紫外線照射下での量子ドット混合マスターバッチ
量子ドット混合マスターバッチ
量子ドット混合マスターバッチの波長420nm照射下での発光スペクトル
GSアライアンス株式会社(Green Science Alliance Co., Ltd.:環境、エネルギー分野の先端材料を研究開発、製造販売する化学会社、本社:兵庫県川西市、代表取締役社長:森 良平工学博士)は、ペロブスカイト型量子ドットをポリエチレン樹脂に混合して量子ドット樹脂複合体(マスターバッチ)を作りました。産業化としては世界初です。このような複合体をもとに成型すると量子ドットシート、量子ドット樹脂成型品などが作れることが期待できます。
画像1: https://www.atpress.ne.jp/releases/154052/LL_img_154052_1.jpg
紫外線照射下での量子ドット混合マスターバッチ
量子ドット(Quantum Dot)とは、量子化学、量子力学に従う光学特性を持つナノスケールの超微細結晶である最先端材料です。量子ドットの大きさは通常0.5-9nmの直径というものすごく小さい構造体で、1個あたりの原子、分子数は10-1000個といわれており、人口原子とも言われています。ナノ結晶のサイズによってバンドギャップを調節することが可能であるため、粒径に依存した特徴的な発光特性を持ちます。よってサイズを変化せることにより発光波長が調整可能で、固体の蛍光体と比較してスペクトルの半値幅が狭いという特徴があります。さらに高い量子効率を持ち、一方で幅広い波長を吸収することができます。
基本的に、量子ドットは溶液(水、各種有機溶媒)に分散している状態ですので、低コストのプリント技術やコーティング技術に用いることが可能です。

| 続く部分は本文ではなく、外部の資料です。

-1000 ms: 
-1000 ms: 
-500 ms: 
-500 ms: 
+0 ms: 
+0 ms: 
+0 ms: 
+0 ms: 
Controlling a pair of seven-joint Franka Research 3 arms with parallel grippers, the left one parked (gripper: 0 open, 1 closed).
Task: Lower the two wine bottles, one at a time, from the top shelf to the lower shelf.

量子ドットの発色は明るく、鮮やかに広範囲の波長の光が発光可能なうえに、高効率、長寿命、高い減衰係数を有するために、以下に示すように様々な用途で応用が期待されています。
1.太陽電池
2.ディスプレイ
3.生体イメージング、バイオマーカー、医療画像装置(がん細胞のイメージング、たんぱく質の分析、細胞の追跡など)
4.量子コンピューター
5.セキュリティタグ、セキュリティインク、偽造防止
6.量子ドットレーザー
7.トランジスタ
8.フォトニック結晶
9.LED
10.高密度固体メモリー
11.熱電材料
12.人口光合成
商業ベースとしてでも、このような液体状態の量子ドットを研究開発、製造している企業は世界でもまだ数が少ないですが、今回GSアライアンス株式会社は長年培われたナノ微粒子分散技術を応用して、ペロブスカイト量子ドットをポリエチレン樹脂と混合して世界初の量子ドット樹脂複合体(マスターバッチ)を作りました。樹脂固体中の量子ドット成分は0.5%以下でも非常に量子収率の高い明るいものができています。全半値幅は液体に分散した状態の量子ドットと同程度の19-24 nmぐらいです。
GSアライアンス株式会社は他にもZnS、InP/ZnS、CdS、CdSe、CuInS2(CIS)、CuInSe2、CuInS2/ZnS、PbS、AgInS2などの半導体系量子ドットや、シリコン量子ドット、グラフェン量子ドットなどの炭素系量子ドットも合成しており、これらの他の種類の量子ドットとポリエチレン以外の他の樹脂との複合体も作れるかは今後の研究課題です。
上記応用例を示した太陽電池、レーザー、LED、ディスプレイ、医学、バイオイメージング、偽造防止材料などの領域において、今回量子ドットを固体化できたことによってさらなる大きな可能性が広がります。
■量子ドット
量子ドットは直径1-9nm(原子、分子数10-1000)のサイズの超微細構造を有する微粒子で、そのサイズに基づいた特異的な性質を示し、物質の分子状態としての挙動とバルクとしての挙動の中間の状態の挙動を示すという点で非常に興味深い材料です。エネルギー準位、バンドギャップ、伝導帯、価電子帯といった概念は、通常のバルクサイズの半導体の概念がそのままあてはまりますが、一つ大きな違いがあります。バルク状態では、半導体結晶の粒径は、ボーア半径よりも大幅に大きくなり、励起子は自然限界にまで及びます。しかし、半導体結晶が小さくなると、物質のボーア半径のサイズにまで近づき、電子エネルギー準位はもはや連続ではなくなり、離れ離れになって行き、つまりエネルギー準位同士の間に小さな分離が生じます。
この分離したエネルギー準位の状態は、量子封じ込めと呼ばれ、この状態では、半導体物質はバルクではなくなり量子ドットと呼ばれる状態になります。